A video made by artificial intelligence and obviously false shows French head of state Emmanuel Macron dancing with singer Taylor Swift and then kissing one of his guards.
It has been seen by thousands of people. President Macron believes that, as a consequence, “Artificial intelligence must be more regulated.”
With a questioned government, from the right, when the one who obtained the most votes after the dissolution of the National Assembly was the left and removed by Prime Minister Michel Barnier from government decision-making, Macron is not going through a good period. Those who have seen him notice him “depressed and angry.”
The last thing President Macron needs right now is “fake” videos that offer a distorted image of his private life.
The fake kiss
Macron, who is said to be despondent after his centrist side’s defeat in the snap elections he called in June, told Variety that the videos illustrated the need to regulate AI.
“Millions of people have seen” his fake kiss with the security guard, he said. He added that kissing another man was not “a bad thing in itself. But it’s not reality.”
Macron, 46, said those fake images They can harm “vulnerable people, they can plunge them into depression. It can be a form of harassment. It destabilizes people and can misinform, which can disrupt our democracies. This is something that must be regulated,” he assured.
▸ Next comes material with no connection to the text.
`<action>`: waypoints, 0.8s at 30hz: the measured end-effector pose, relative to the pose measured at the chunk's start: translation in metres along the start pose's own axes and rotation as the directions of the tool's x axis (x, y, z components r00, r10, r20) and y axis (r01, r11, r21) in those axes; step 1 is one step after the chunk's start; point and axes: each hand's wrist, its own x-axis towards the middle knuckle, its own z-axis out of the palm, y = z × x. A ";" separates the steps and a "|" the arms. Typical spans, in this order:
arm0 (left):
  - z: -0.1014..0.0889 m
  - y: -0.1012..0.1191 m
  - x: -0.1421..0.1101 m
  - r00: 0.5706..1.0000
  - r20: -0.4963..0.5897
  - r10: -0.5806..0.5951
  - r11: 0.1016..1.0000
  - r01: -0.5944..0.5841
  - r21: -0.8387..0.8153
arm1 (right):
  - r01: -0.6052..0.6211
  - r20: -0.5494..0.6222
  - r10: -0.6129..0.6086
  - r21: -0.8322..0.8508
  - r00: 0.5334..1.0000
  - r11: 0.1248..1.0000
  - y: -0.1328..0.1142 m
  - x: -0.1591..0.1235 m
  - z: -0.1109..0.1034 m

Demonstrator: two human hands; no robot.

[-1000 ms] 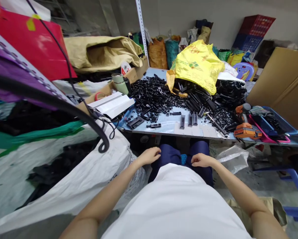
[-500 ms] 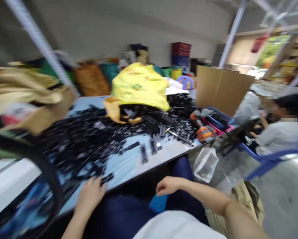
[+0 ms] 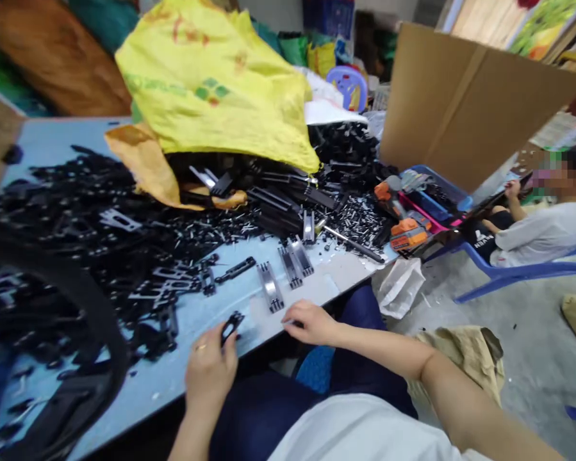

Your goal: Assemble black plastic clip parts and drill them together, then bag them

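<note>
My left hand point(image 3: 209, 368) is at the near edge of the light blue table point(image 3: 191, 320), fingers closed on a small black plastic part point(image 3: 231, 325). My right hand point(image 3: 309, 321) rests curled on the table edge, fingertips pinched beside a flat black strip point(image 3: 270, 286); what they hold, if anything, is too small to see. Two more black strips point(image 3: 295, 261) lie side by side just beyond. A big heap of black plastic parts point(image 3: 100, 237) covers the table's left and middle.
A yellow sack point(image 3: 211, 83) spills black parts at the back. An orange cordless drill point(image 3: 403, 224) lies at the right end beside a blue tray point(image 3: 432, 202). A large cardboard sheet point(image 3: 465, 102) stands behind. A seated person point(image 3: 537, 227) is at the right. A thick black hose point(image 3: 76, 307) curves at left.
The view has swung right and leaned in over the table. Both hands have risen from my lap to the table edge; the left has taken hold of a black part.
</note>
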 end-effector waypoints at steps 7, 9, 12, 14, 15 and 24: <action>0.045 0.015 -0.009 0.990 -0.124 -0.067 0.989 0.083 0.124 | -0.027 -0.084 0.008 -0.223 0.996 0.974 0.013 0.064 0.015; 0.047 0.016 -0.012 0.986 -0.109 -0.123 0.986 0.134 0.098 | 0.063 0.021 -0.059 -0.257 0.998 0.964 0.029 0.073 0.005; 0.045 0.019 -0.008 0.968 -0.059 -0.244 0.969 0.245 0.008 | 0.017 0.001 -0.018 -0.306 1.000 0.952 0.056 0.081 -0.024; 0.043 0.024 -0.001 0.935 -0.039 -0.353 0.930 0.346 -0.124 | -0.082 -0.119 0.048 -0.305 0.992 0.949 0.066 0.081 -0.043; 0.042 0.028 0.004 0.905 -0.034 -0.424 0.885 0.406 -0.228 | -0.109 -0.174 0.062 -0.279 0.983 0.954 0.066 0.080 -0.049; 0.029 0.086 0.031 0.680 0.258 -0.686 0.053 0.401 -0.914 | -0.151 0.151 0.099 0.395 0.984 0.906 -0.017 0.043 -0.022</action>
His comments came amid rumors that he himself is depressed, following the election results. The bond between him and Barnier, his new prime minister, is not fluid. There is a generational problem. Barnier is a social Gaullist, a 73-year-old former chancellor, belonging to the minority conservative Republican party, which only got 5 percent of the votes, he was a Brexit negotiator and has a method that Macron does not share.
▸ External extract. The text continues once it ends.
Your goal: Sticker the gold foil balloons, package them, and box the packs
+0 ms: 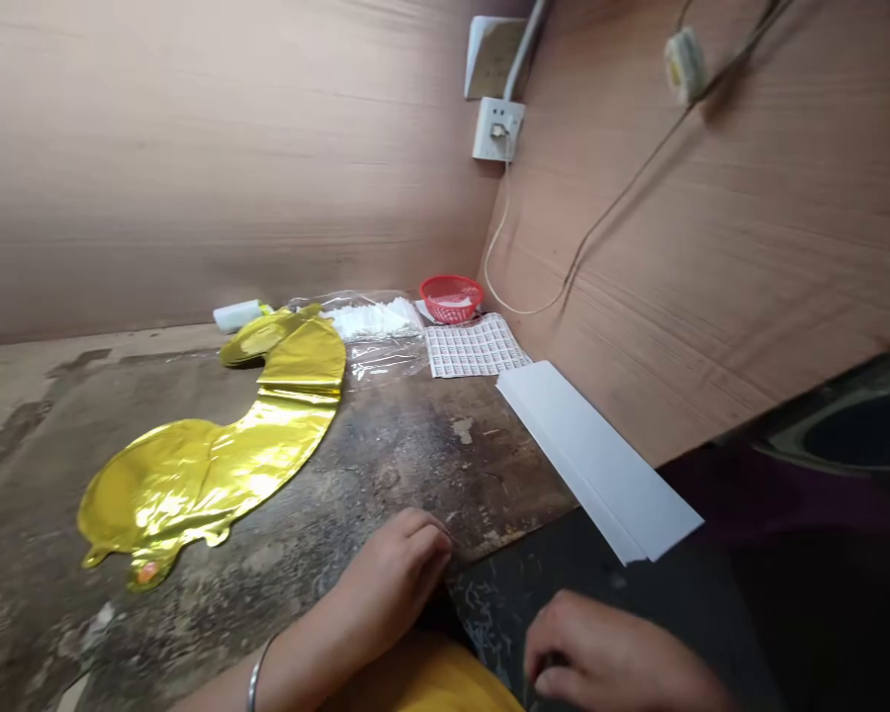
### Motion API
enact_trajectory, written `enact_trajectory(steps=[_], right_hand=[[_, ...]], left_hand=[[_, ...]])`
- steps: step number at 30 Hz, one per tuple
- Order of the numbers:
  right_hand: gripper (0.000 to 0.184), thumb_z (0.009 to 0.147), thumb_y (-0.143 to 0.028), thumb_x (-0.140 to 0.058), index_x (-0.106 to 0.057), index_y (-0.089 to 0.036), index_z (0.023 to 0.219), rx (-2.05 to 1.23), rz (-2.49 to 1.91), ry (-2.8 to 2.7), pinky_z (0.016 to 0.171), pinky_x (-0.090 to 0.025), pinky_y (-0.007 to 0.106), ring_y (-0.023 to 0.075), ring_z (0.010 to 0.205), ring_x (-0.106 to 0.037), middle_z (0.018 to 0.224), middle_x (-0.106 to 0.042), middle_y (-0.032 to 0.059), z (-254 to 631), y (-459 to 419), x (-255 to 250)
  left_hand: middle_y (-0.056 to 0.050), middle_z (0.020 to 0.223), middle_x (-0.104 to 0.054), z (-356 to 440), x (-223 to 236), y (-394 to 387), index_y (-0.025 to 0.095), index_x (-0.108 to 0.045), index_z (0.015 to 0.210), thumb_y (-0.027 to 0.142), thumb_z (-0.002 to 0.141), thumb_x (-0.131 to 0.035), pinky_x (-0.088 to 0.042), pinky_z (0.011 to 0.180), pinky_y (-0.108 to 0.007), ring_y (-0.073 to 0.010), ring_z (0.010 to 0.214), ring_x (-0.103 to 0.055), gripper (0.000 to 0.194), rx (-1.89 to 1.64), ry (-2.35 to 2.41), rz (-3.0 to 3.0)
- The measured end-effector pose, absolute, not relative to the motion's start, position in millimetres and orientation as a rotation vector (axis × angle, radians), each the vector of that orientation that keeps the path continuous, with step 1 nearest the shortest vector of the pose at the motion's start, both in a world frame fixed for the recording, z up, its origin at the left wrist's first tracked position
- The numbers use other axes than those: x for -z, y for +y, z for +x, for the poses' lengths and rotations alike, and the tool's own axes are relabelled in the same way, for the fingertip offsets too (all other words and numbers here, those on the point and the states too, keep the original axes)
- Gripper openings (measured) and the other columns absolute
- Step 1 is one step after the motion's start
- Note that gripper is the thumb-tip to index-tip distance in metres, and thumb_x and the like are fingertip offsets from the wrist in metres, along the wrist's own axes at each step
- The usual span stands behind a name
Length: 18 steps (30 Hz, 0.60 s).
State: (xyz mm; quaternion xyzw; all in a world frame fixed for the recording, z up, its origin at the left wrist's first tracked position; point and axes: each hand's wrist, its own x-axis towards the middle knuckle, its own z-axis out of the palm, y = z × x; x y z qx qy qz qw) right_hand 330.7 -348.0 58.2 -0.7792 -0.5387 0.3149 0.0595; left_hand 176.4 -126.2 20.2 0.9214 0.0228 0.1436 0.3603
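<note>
Left hand (393, 574) beside a gold foil balloon (215, 475) — right hand (600, 653) near white paper (597, 460).

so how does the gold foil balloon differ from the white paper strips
The gold foil balloon is shiny, wrinkled and curved, while the white paper strips are matte, smooth and straight. The balloon lies wholly on the worn bench, whereas the strips run past its edge. The balloon is also the larger. Both lie flat.
</note>
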Motion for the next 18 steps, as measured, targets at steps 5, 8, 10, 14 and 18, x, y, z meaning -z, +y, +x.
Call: enact_trajectory(steps=[5, 8, 10, 14, 18], right_hand=[[0.03, 0.087, -0.043, -0.048, -0.067, -0.03, 0.067, -0.52, -2.461, -1.425, 0.057, -0.052, 0.031, 0.0221, 0.063, -0.066, 0.065, -0.069, 0.0004, 402.4, -320.3, -132.5], [0.023, 0.085, -0.043, -0.051, -0.07, -0.03, 0.078, 0.455, -2.432, -1.246, 0.058, -0.051, 0.039, 0.0278, 0.063, -0.065, 0.068, -0.071, 0.007, 444.8, -276.6, -152.5], [0.026, 0.089, -0.036, -0.047, -0.07, -0.025, 0.091, 0.538, -2.39, -1.286, 0.074, -0.054, 0.043, 0.0288, 0.081, -0.069, 0.088, -0.074, 0.0115, 463.6, -234.2, -149.3], [0.025, 0.081, -0.016, -0.061, -0.071, -0.02, 0.104, 0.268, -2.331, -1.706, 0.108, -0.042, 0.037, 0.0235, 0.123, -0.057, 0.123, -0.069, 0.0075, 480.8, -143.1, -112.4], [0.06, 0.072, -0.02, -0.076, -0.059, -0.018, 0.129, 0.078, -2.381, -1.864, 0.111, -0.04, 0.041, 0.028, 0.133, -0.048, 0.14, -0.056, 0.0116, 491.7, -86.8, -68.5]], left_hand=[[-0.006, 0.093, -0.065, 139.0, -31.8, -83.5, 0.019, -0.06, 0.095, 0.016, 0.096, -0.045, -0.052, 0.076, -0.028, -0.017, 0.086, -0.061, 0.016, -0.469, 0.156, 2.436], [-0.006, 0.095, -0.066, 122.2, -33.2, -76.2, 0.02, -0.06, 0.101, 0.016, 0.096, -0.045, -0.052, 0.076, -0.026, -0.016, 0.086, -0.062, 0.017, -0.498, 0.162, 2.413], [-0.006, 0.096, -0.066, 117.5, -32.4, -78.2, 0.02, -0.06, 0.103, 0.015, 0.095, -0.045, -0.053, 0.076, -0.026, -0.0157, 0.087, -0.063, 0.017, -0.506, 0.162, 2.386], [-0.006, 0.096, -0.066, 117.5, -28.5, -85.2, 0.021, -0.061, 0.103, 0.015, 0.095, -0.046, -0.053, 0.077, -0.025, -0.0157, 0.088, -0.063, 0.018, -0.516, 0.168, 2.331], [-0.006, 0.094, -0.066, 113.2, -23.9, -84.9, 0.021, -0.06, 0.103, 0.015, 0.095, -0.045, -0.053, 0.076, -0.025, -0.0156, 0.087, -0.063, 0.018, -0.5, 0.219, 2.293]])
Barnier does not want to fall under a vote of censure in the National Assembly. He was saved from one this week and must present his budget, in a France in crisis and with a huge deficit. Their strategy is to remove Macron from the internal decision-making circuit, with the result that the once-hyperactive president is said to be wondering how he will complete the last three years of his term.
“They can solve it themselves,” he reportedly said when asked how ministers should address the economic crisis. A comment that led Alexandre Devecchio, editor of the editorial page of Le Figaroto compare him to an “angry teenager.” Devecchio made this comment during a program on the Public Senate, the parliamentary television channel, titled: “Macron, the depressed president?”
A list of good intentions
Macron’s intervention in Variety, on France 24, seemed designed to counter such speculation. The president was optimistica after the Paris Olympics, which are widely seen as a success in France. He said they would help boost tourism.
Between the lines, the interview highlighted his new helplessness, now that Barnier has taken charge of the day-to-day running of the country. Macron established a wish list, which included AI regulation and addressing the flight of large French media groups from the Paris stock market. But he had few concrete solutions for any of them.
Amid widespread reports that he intended to bolster his presence on the international stage given his diminished role in France, he went out of his way to pay tribute to Swift for her concerts in Paris this spring.“She is a phenomenon,” said. As well as Lady Gaga and Céline Dion, for their participation in the Olympic opening ceremony.
Regarding Artificial Intelligence, Macron said it was urgent introduce a regulation “imposing the responsibility of moderating it on the people who spread this content. “We need to create these regulations for our democracies to work.” He said he should call an international meeting on the issue in February, the AI Action Summit, which resembles an initiative organized by Rishi Sunak in Britain last year.
He also called for greater investment in AI to keep pace with the Americans, who are leading the field. He said this was “one of my European battles”, underlining his plan to devote time and energy to EU reform.
However, observers point out that Macron’s internal problems have weakened him in Brussels. Thierry Breton, the former French EU commissioner who held the internal market portfolio, resigned after a dispute with Ursula von der Leyen, the commission president, last month, for example.
Breton was replaced by Macron’s former foreign minister, Stéphane Séjourné, whowho is in charge of prosperity and industrial strategy.
Bernard Guetta, an MEP from Macron’s centrist camp, told HuffPost that the change “means that the president does not feel strong enough to resist the new president of the European commission, Ursula von der Leyen.